Member of the Iowa Senate from the 43rd district
- In office January 9, 1967 – January 12, 1969

Member of the Iowa Senate from the 47th district
- In office January 11, 1965 – January 8, 1967

Personal details
- Born: John Leonard Buren June 10, 1913 Leland, Iowa, U.S.
- Died: May 4, 1991 (aged 77)
- Party: Democratic
- Spouse: Thora M. Berg ​(m. 1933)​
- Children: 2
- Education: Columbia College
- Occupation: Politician

Military service
- Allegiance: United States
- Branch/service: United States Navy
- Battles/wars: World War II

= John Buren =

American politician (1913–1991)

John Leonard Buren (June 10, 1913 – May 4, 1991) was an American politician.

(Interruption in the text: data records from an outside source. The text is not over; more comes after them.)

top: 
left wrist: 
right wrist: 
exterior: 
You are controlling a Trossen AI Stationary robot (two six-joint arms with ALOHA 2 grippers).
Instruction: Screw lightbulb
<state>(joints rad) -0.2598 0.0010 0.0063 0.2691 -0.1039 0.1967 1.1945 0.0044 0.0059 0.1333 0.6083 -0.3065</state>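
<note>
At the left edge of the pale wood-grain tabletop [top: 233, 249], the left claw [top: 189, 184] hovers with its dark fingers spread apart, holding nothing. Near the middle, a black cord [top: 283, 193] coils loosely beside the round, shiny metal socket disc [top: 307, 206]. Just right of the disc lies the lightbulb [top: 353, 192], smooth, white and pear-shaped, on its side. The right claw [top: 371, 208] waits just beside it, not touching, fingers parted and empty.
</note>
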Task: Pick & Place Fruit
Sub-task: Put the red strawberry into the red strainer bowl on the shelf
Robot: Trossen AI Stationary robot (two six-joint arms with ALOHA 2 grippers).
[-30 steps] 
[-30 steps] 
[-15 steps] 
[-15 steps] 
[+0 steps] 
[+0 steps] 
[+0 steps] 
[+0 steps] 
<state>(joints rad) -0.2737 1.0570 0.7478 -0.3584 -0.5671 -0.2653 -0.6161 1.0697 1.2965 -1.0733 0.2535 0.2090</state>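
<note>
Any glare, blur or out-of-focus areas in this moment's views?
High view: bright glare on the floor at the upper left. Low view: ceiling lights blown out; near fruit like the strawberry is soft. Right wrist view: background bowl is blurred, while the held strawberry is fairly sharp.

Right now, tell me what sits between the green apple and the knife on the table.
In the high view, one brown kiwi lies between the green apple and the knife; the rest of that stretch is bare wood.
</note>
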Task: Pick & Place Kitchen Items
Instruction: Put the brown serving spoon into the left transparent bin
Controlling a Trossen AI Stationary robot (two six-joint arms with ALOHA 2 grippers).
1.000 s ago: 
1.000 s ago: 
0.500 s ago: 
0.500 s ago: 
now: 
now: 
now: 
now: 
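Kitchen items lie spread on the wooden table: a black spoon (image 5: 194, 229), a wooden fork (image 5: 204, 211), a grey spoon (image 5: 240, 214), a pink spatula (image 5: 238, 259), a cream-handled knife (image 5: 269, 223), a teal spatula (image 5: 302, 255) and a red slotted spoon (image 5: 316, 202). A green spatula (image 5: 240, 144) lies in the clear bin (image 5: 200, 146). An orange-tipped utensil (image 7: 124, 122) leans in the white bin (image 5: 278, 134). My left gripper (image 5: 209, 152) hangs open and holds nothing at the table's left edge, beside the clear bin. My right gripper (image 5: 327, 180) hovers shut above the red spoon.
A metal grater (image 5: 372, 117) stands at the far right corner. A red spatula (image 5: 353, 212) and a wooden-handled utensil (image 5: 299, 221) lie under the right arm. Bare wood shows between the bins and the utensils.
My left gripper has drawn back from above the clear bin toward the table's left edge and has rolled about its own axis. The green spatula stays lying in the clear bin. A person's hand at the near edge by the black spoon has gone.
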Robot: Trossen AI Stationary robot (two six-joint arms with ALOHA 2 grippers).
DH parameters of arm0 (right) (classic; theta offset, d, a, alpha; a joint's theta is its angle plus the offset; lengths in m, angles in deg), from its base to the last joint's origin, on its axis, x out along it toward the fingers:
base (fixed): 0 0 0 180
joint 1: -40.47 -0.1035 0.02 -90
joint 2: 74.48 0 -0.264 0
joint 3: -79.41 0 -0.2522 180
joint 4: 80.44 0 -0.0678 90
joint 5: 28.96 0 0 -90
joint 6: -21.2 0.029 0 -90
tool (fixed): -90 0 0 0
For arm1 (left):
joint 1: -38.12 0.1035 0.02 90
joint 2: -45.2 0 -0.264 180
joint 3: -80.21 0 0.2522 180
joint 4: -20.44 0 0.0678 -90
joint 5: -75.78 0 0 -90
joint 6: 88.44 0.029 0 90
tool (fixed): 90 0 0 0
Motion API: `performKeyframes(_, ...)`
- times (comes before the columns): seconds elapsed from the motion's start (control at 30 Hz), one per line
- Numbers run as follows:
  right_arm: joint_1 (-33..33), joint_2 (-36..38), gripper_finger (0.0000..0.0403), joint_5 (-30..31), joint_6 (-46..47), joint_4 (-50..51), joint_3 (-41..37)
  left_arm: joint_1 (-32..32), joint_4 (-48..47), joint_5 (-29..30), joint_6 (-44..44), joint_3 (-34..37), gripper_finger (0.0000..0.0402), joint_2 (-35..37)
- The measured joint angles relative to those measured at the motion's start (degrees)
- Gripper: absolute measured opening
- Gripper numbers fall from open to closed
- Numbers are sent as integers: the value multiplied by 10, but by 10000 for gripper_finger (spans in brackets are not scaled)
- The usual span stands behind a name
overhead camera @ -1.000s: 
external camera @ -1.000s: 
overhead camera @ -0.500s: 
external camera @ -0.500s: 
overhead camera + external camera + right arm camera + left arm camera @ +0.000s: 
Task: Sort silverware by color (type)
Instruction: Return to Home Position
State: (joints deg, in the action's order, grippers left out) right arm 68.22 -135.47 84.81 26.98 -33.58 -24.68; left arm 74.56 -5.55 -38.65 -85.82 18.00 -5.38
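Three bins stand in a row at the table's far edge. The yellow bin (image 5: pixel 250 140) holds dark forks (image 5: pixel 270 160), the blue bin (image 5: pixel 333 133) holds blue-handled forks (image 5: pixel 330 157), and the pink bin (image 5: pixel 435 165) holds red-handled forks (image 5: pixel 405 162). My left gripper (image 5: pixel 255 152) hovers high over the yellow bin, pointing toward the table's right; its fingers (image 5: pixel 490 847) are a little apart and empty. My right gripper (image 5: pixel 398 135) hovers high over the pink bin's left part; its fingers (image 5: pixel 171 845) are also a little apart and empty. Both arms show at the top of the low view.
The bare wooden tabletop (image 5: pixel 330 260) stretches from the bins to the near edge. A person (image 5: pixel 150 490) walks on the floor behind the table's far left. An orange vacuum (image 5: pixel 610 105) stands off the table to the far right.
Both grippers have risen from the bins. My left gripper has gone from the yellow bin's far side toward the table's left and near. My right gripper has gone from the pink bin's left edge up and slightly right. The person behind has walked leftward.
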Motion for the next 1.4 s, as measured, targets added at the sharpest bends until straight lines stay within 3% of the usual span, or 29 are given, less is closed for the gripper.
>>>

John Buren was born in Leland, Iowa, on June 10, 1913, to parents William Pascal and Mary Elizabeth Buren. He attended the public schools in his hometown, then studied at Columbia College for two years. During World War II, Buren served a two-year stint in the United States Navy. Outside of politics, Buren worked variously as an insurance agent, livestock farmer, and ran car dealerships, as well as a grocery store.

Buren's political experience at the local level included six years each on the Leland school board and city council, and another six years as chair of the Winnebago County Democratic Party. In the 1964 Iowa Senate election, he won the 47th district seat. Two years later, Buren won reelection, after redistricting to the 43rd district.

Buren married Thora M. Berg in 1933, with whom he raised a daughter and a son. He died on May 4, 1991.